(Source records)
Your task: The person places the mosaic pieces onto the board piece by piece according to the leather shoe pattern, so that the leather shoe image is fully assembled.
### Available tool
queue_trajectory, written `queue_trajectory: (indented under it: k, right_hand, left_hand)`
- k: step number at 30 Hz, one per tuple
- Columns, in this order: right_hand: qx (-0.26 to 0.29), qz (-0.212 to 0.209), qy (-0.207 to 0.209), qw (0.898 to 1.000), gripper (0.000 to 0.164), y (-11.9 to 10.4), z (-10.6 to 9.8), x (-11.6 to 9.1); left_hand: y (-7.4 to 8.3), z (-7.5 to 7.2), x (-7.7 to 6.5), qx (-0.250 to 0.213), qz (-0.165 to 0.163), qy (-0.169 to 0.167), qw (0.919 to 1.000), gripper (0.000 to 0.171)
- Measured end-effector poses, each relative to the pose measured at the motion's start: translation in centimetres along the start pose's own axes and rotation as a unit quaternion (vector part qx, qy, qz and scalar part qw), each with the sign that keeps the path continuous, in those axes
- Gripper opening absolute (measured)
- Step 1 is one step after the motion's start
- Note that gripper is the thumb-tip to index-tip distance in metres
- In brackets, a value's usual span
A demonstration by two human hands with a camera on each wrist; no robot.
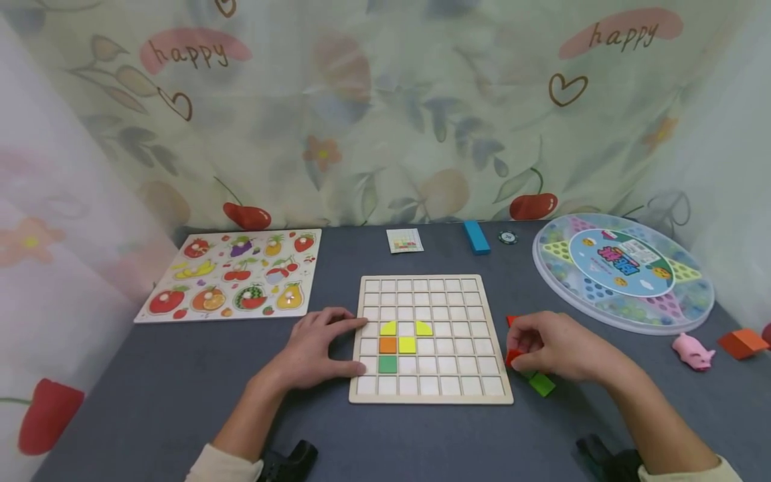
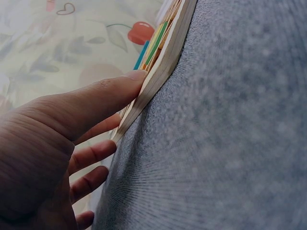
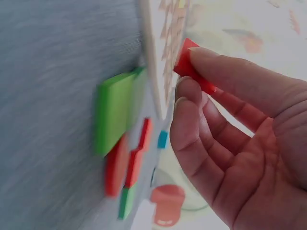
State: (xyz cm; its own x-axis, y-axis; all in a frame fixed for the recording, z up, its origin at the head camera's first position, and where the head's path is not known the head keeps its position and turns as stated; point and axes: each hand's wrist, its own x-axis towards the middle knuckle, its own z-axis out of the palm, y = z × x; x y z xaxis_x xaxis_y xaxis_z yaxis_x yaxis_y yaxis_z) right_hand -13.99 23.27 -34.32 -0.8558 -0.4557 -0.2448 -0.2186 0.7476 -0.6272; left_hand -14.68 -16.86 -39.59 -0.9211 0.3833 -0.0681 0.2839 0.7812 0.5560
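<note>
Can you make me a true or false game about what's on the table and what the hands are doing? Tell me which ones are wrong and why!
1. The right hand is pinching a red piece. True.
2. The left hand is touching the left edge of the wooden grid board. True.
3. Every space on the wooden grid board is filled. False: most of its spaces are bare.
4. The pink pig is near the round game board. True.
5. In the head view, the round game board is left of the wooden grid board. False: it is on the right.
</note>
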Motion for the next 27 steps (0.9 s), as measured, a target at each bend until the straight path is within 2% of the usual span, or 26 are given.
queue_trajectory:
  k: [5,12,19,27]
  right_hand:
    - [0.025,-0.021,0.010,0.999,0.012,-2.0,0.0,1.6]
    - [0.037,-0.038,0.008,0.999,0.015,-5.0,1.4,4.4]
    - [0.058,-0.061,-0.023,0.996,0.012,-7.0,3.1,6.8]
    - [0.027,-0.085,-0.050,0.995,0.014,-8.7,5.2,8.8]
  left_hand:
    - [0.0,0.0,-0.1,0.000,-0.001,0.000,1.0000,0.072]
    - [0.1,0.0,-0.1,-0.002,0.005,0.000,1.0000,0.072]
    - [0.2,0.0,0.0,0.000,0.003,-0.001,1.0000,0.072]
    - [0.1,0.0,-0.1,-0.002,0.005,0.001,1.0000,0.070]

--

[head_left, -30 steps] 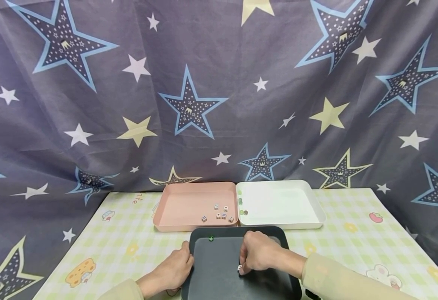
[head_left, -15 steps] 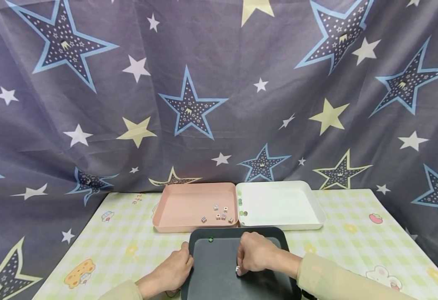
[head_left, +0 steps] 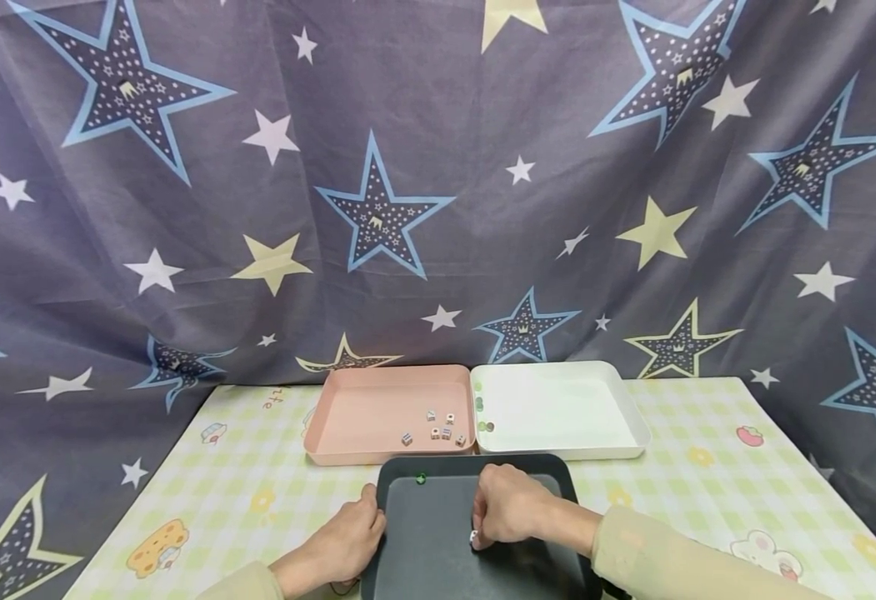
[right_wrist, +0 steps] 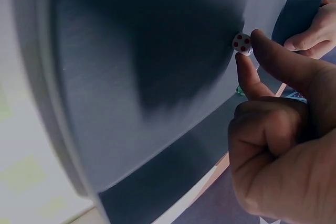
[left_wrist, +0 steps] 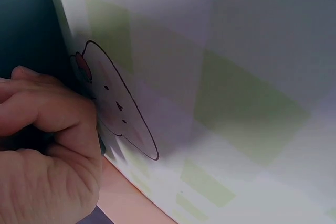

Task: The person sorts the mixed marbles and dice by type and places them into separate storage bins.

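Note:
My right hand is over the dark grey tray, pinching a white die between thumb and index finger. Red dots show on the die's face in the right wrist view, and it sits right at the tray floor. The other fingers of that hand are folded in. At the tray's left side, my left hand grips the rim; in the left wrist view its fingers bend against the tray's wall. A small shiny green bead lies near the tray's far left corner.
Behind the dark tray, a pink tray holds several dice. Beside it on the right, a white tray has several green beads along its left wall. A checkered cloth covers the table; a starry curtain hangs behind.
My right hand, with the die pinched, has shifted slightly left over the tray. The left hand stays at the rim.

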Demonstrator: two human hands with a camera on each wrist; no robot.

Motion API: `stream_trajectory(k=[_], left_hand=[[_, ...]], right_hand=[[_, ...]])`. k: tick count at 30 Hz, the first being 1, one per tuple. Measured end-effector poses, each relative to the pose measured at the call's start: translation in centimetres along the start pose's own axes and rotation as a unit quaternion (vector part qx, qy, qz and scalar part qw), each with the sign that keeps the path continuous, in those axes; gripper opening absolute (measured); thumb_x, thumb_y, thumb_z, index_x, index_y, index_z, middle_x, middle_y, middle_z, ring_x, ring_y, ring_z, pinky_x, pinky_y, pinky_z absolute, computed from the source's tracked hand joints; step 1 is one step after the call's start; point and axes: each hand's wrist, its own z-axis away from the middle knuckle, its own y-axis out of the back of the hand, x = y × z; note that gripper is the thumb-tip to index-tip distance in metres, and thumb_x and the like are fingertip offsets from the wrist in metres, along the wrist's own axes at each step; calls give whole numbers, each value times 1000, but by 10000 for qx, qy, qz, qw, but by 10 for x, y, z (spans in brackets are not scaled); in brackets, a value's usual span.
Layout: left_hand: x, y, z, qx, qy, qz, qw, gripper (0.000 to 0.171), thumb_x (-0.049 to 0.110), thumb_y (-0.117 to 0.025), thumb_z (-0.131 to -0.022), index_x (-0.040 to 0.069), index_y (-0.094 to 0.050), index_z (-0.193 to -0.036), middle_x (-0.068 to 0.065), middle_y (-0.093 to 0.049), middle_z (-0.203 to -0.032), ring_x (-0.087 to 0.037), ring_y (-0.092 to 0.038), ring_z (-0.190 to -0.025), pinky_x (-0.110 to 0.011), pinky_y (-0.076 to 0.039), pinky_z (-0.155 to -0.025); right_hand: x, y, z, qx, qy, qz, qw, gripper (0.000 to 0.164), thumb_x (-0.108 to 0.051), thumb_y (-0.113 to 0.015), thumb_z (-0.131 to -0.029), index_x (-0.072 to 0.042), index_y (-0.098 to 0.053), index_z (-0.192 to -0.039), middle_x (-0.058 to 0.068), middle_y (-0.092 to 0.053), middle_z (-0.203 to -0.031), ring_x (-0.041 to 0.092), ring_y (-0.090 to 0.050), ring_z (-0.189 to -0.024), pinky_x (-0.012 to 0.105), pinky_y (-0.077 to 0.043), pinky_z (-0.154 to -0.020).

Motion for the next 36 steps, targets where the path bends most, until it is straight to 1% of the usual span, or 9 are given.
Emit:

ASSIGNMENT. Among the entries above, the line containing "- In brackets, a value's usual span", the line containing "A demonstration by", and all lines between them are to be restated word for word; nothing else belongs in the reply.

WRITTEN RESPONSE.
- In brackets, a value's usual span
A demonstration by two human hands with a camera on each wrist; no robot.

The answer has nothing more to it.